#### Supplied information:
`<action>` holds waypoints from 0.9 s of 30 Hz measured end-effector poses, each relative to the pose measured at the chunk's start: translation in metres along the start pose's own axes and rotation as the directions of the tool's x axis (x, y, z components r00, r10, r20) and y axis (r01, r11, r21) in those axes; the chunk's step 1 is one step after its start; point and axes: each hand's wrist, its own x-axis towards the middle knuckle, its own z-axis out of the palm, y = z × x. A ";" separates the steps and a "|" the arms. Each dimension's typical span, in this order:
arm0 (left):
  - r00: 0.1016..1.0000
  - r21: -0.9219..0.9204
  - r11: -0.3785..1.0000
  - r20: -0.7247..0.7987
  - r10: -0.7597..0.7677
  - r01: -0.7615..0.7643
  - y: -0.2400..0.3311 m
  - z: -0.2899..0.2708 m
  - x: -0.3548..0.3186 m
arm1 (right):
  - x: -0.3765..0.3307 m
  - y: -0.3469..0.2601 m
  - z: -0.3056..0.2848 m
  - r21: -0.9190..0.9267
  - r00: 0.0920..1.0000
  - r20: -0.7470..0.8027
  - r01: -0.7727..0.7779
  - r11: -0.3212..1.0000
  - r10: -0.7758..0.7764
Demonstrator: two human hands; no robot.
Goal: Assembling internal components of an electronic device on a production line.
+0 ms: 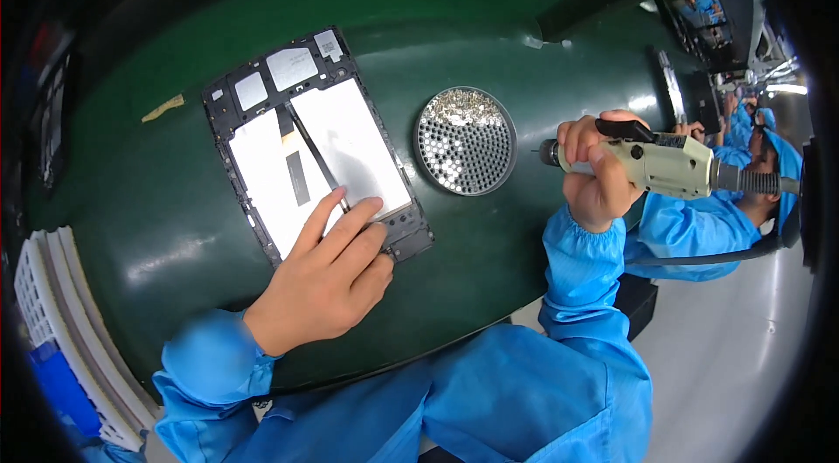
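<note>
An opened tablet [363, 148] lies tilted on the green bench, its black frame and two silvery battery panels exposed. My left hand [323, 288] rests on its lower part, fingers stretched out and apart, the tips beside the dark strip between the panels. Off to the right, above the bench, my right hand [601, 176] is wrapped round a cream electric screwdriver [677, 168] with a black lever. Its thin bit points left, away from the tablet, and its cable runs off to the right. Between them sits a round screw dish [481, 162] with small screws [468, 103] heaped at its far side.
A yellowish scrap [163, 107] lies on the bench left of the tablet. White trays [65, 306] and a blue item [63, 389] are at the lower left. To the right, a co-worker in blue [699, 231] sits close behind the screwdriver.
</note>
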 end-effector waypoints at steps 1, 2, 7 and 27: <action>1.000 -0.021 0.999 0.007 -0.026 0.026 0.000 -0.001 0.000 | -0.001 0.000 0.000 0.013 1.000 -0.021 0.001 1.000 -0.001; 0.999 -0.040 0.998 0.013 -0.051 0.052 0.001 -0.003 0.001 | -0.001 0.000 -0.002 -0.007 1.000 -0.020 0.004 1.000 -0.004; 0.996 0.129 0.988 0.017 -0.093 0.090 0.012 -0.008 -0.006 | -0.004 0.002 -0.014 -0.014 0.992 -0.124 -0.001 1.000 -0.001; 0.775 0.373 0.808 -0.614 -0.153 0.455 -0.164 -0.017 0.035 | -0.010 0.021 -0.026 -0.122 0.965 -0.248 -0.116 0.986 0.082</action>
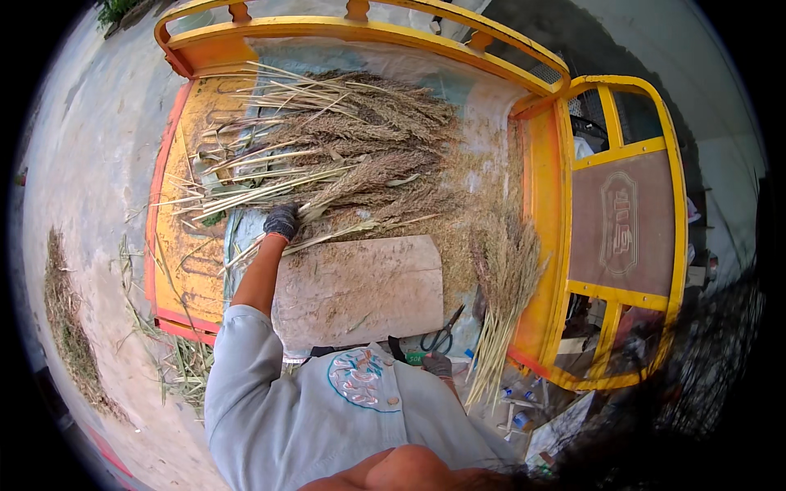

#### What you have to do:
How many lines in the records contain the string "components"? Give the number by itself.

#### Exercise result:
2